How poorly? Untold numbers of vaccine doses will expire before they can be injected into American arms, while communities around the country are reporting more corpses than their mortuaries can handle.
Operation Warp Speed has failed to come anywhere close to its original goal of vaccinating 20 million people against the coronavirus by the end of 2020. Of the 14 million vaccine doses that have been produced and delivered to hospitals and health departments across the country, just an estimated three million people have been vaccinated. The rest of the lifesaving doses, presumably, remain stored in deep freezers — where several million of them could well expire before they can be put to use.
That’s an astonishing failure — one that stands out in a year of astonishing failures. The situation is made grimmer by how familiar the underlying narrative is: Poor coordination at the federal level, combined with a lack of funding and support for state and local entities, has resulted in a string of avoidable missteps and needless delays. We have been here before, in other words. With testing. With shutdowns. With contact tracing. With genomic surveillance.

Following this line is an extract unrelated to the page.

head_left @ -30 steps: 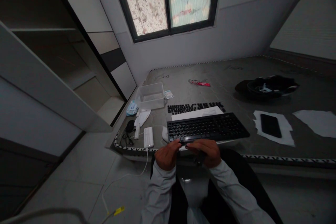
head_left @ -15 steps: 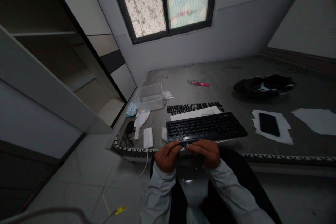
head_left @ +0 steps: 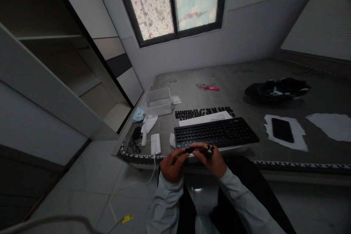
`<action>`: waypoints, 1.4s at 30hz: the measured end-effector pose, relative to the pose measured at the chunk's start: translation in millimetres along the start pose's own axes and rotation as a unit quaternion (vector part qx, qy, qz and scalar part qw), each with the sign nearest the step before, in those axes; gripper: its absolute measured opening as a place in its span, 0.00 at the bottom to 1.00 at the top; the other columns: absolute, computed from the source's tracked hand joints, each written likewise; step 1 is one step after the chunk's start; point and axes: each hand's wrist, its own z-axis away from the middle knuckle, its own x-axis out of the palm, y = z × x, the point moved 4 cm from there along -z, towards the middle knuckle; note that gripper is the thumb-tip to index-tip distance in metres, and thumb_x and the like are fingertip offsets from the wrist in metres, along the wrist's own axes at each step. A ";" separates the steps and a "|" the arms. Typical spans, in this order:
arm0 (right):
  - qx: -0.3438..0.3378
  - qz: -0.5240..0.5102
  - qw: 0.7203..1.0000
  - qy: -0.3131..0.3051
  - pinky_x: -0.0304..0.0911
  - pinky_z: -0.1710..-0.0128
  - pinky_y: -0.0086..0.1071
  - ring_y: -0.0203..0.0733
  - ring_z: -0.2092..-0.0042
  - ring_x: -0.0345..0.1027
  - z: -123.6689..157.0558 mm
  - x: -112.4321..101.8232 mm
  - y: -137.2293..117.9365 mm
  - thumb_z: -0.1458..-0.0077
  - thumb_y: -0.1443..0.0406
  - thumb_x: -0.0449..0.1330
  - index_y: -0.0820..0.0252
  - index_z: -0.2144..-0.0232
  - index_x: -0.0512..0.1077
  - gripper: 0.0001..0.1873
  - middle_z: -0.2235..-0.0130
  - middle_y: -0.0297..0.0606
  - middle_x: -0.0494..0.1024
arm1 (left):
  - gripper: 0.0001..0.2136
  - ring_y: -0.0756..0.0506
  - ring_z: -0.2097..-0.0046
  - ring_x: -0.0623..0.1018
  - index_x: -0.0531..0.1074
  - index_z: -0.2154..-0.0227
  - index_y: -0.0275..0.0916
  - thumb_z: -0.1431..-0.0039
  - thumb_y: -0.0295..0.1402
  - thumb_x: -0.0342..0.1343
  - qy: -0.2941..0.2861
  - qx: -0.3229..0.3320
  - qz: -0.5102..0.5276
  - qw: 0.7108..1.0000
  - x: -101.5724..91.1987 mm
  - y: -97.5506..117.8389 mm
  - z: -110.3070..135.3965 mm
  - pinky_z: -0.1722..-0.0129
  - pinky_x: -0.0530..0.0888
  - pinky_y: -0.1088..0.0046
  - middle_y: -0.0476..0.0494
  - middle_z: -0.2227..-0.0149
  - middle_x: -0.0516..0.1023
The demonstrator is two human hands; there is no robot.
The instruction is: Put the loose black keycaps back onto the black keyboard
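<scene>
Two-handed hold at the near edge of a grey mattress point(head_left: 186, 80). The left hand point(head_left: 173, 166) and the right hand point(head_left: 211, 162) meet in front of the body, thumb and forefinger of each pinching a small dark piece point(head_left: 189, 150) from opposite ends; gripping it from both sides presumably keeps so slight a thing from turning. A second dark item point(head_left: 209, 151), glinting, sits against the right hand's curled fingers, apparently tucked there so that the fingertips stay available; its exact form cannot be told. The piece is just in front of the black keyboard point(head_left: 216, 133), which lies lengthwise before the person, probably for easy reach by either hand. Behind it, partly overlapped, is a white sheet point(head_left: 204, 118), and beyond that black keycaps point(head_left: 192, 114) stand in rows, an arrangement that likely preserves their order. To the right, a phone point(head_left: 283, 130) rests on white paper point(head_left: 298, 142), perhaps to shield it from the fabric.
</scene>
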 end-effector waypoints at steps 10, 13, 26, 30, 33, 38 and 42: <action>0.018 -0.055 0.998 0.014 0.69 0.61 0.35 0.42 0.63 0.73 2.1 4.8 4.8 0.44 0.58 0.60 0.56 0.55 0.75 0.16 0.64 0.39 0.79 | 0.11 0.57 0.82 0.68 0.75 0.63 0.38 0.46 0.39 0.59 0.027 -0.411 0.214 0.886 21.5 -0.2 12.0 0.85 0.65 0.82 0.43 0.60 0.78; 0.000 -0.025 1.000 0.004 0.68 0.59 0.36 0.43 0.63 0.72 3.1 5.1 6.3 0.44 0.58 0.59 0.56 0.56 0.75 0.15 0.69 0.37 0.78 | 0.12 0.59 0.84 0.66 0.75 0.64 0.38 0.47 0.41 0.60 0.035 -0.470 0.275 0.838 24.9 2.8 15.7 0.86 0.63 0.82 0.44 0.60 0.78; -0.004 -0.053 0.999 0.003 0.69 0.57 0.39 0.45 0.59 0.74 3.2 8.8 4.4 0.43 0.58 0.59 0.56 0.54 0.74 0.16 0.58 0.42 0.79 | 0.20 0.62 0.87 0.61 0.73 0.60 0.36 0.53 0.43 0.63 0.086 -0.573 0.364 0.729 32.2 9.1 20.5 0.90 0.56 0.86 0.41 0.62 0.79; 0.005 -0.052 0.999 -0.001 0.70 0.61 0.36 0.43 0.63 0.74 3.5 7.9 4.9 0.44 0.58 0.59 0.57 0.53 0.74 0.17 0.60 0.42 0.80 | 0.20 0.62 0.88 0.61 0.73 0.59 0.36 0.53 0.43 0.64 0.086 -0.587 0.383 0.708 34.4 10.5 22.3 0.91 0.55 0.87 0.42 0.64 0.78; 0.008 -0.036 0.999 -0.007 0.69 0.62 0.35 0.42 0.65 0.74 3.7 7.9 5.4 0.44 0.58 0.59 0.57 0.52 0.73 0.18 0.64 0.40 0.80 | 0.21 0.62 0.88 0.60 0.74 0.59 0.35 0.54 0.43 0.65 0.092 -0.596 0.400 0.691 35.4 9.2 24.0 0.90 0.54 0.87 0.44 0.68 0.78; 0.004 -0.024 1.000 -0.013 0.68 0.63 0.33 0.40 0.66 0.73 3.5 7.8 8.3 0.43 0.58 0.59 0.58 0.50 0.72 0.20 0.67 0.38 0.80 | 0.24 0.62 0.88 0.59 0.74 0.57 0.34 0.55 0.44 0.65 0.078 -0.603 0.420 0.674 35.8 7.0 24.1 0.89 0.52 0.87 0.49 0.76 0.75; 0.000 -0.023 0.999 -0.022 0.66 0.67 0.31 0.38 0.70 0.71 3.5 8.1 6.6 0.43 0.57 0.58 0.58 0.50 0.71 0.20 0.68 0.36 0.79 | 0.26 0.61 0.87 0.58 0.75 0.57 0.33 0.56 0.46 0.66 0.077 -0.607 0.413 0.674 34.1 7.2 22.0 0.88 0.52 0.86 0.50 0.78 0.74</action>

The vaccine has been billed as the solution to this crisis — an incredible feat of science that would ultimately save us from the government’s widespread incompetence. But in the end, vaccines are a lot like other public health measures. Their success depends on their implementation.
The implementation of these shots is complicated by a number of factors, including cold-storage requirements, which in turn necessitate special training for nurses and doctors. Training takes time and money, both of which are in short supply in most states. Some hospitals have said they don’t know which vaccine they are going to receive, or how many doses, or when. The federal tracking system that monitors vaccine shipments and whereabouts and the chain of communication among federal, state and local health officials have been disorganized.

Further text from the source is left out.